# Web Scraping Artikel Berita Transjakarta

## Instalasi library yang dibutuhkan (cukup jalankan sekali)
## Pastikan Anda menjalankan ini di terminal atau command prompt:
## pip install pandas requests beautifulsoup4

In [1]:
import pandas as pd
import requests
from bs4 import BeautifulSoup
import time
import os

In [4]:
# --- 1. Membaca File CSV ---
csv_path = '../Data/Kelompok2_Artikel_TransJakarta - Artikel Berita.csv'

In [None]:
if not os.path.exists(csv_path):
    print("Error: File tidak ditemukan.")
else:
    print("File CSV berhasil ditemukan. Memulai proses scraping...")
    df = pd.read_csv(csv_path)

    # --- 2. Fungsi Scraping ---
    def scrape_article(url):
        headers = {
            'User-Agent': 'Mozilla/5.0 (Windows NT 10.0; Win64; x64) AppleWebKit/537.36 (KHTML, like Gecko) Chrome/91.0.4472.124 Safari/537.36'
        }
        try:
            response = requests.get(url, headers=headers, timeout=15)
            if response.status_code != 200:
                return "Gagal", f"Status Code: {response.status_code}", "request_gagal"

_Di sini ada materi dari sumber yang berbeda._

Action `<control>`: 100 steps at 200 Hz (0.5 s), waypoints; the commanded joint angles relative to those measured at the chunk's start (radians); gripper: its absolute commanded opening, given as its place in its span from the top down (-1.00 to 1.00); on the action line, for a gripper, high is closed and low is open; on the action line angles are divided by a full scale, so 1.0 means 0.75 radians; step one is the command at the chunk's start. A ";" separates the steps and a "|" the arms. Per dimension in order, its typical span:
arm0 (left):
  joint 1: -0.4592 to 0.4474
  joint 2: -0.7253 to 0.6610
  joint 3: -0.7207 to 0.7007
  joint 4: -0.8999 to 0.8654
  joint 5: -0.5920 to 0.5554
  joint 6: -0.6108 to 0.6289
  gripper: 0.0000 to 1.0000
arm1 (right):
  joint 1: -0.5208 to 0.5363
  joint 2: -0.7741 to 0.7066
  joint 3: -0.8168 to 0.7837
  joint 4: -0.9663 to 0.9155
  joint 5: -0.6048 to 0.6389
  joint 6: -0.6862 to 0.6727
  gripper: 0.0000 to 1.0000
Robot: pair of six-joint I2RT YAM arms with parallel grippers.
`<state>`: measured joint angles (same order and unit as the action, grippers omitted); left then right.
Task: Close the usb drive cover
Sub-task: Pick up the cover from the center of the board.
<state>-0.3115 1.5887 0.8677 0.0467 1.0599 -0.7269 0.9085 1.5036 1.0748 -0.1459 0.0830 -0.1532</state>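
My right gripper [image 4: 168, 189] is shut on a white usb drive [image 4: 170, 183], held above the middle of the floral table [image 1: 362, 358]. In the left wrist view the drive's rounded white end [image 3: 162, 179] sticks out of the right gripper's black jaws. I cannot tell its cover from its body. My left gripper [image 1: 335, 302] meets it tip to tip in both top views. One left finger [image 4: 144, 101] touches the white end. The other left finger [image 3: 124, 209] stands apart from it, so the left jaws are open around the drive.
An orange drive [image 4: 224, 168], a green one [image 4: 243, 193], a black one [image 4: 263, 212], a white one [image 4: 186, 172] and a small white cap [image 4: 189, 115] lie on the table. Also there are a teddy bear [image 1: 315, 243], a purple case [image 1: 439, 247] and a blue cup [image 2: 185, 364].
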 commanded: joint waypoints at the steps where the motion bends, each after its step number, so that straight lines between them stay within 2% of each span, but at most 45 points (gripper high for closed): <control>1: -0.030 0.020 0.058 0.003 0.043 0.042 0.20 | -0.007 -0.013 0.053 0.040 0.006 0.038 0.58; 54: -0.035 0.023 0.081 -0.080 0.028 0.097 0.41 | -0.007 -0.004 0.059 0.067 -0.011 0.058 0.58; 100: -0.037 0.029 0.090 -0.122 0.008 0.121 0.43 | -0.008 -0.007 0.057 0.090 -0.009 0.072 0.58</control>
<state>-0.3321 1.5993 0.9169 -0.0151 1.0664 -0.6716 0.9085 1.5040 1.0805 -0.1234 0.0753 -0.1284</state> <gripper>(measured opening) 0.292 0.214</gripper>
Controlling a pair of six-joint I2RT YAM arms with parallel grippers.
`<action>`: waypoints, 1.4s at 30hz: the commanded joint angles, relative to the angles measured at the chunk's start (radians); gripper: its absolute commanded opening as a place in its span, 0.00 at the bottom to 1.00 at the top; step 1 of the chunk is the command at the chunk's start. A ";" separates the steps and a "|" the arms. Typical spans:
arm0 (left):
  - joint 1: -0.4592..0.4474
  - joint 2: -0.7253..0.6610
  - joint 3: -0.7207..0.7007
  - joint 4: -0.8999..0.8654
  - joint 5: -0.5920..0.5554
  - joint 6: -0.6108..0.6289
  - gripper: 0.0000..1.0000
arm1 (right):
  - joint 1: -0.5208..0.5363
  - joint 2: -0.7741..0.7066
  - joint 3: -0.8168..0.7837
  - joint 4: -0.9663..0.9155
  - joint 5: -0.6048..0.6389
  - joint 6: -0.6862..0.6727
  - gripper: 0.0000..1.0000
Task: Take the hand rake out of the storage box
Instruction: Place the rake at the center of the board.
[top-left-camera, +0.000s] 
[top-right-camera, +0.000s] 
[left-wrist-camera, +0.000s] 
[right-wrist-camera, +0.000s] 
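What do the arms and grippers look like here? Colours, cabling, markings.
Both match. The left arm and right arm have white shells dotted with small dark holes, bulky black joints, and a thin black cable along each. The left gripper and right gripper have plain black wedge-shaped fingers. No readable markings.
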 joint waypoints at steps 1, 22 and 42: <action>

            soup = BeautifulSoup(response.content, 'html.parser')
            title = "Judul tidak ditemukan"
            content = "Konten tidak ditemukan"

            # Logika untuk setiap sumber berita
            if any(domain in url for domain in ['news.detik.com', 'oto.detik.com', 'finance.detik.com', 'travel.detik.com']):
                title_tag = soup.find('h1', class_='detail__title')
                article_body = soup.find('div', class_='detail__body-text')
                if title_tag: title = title_tag.get_text(strip=True)
                if article_body:
                    paragraphs = article_body.find_all('p')
                    content = "\n".join([p.get_text(strip=True) for p in paragraphs])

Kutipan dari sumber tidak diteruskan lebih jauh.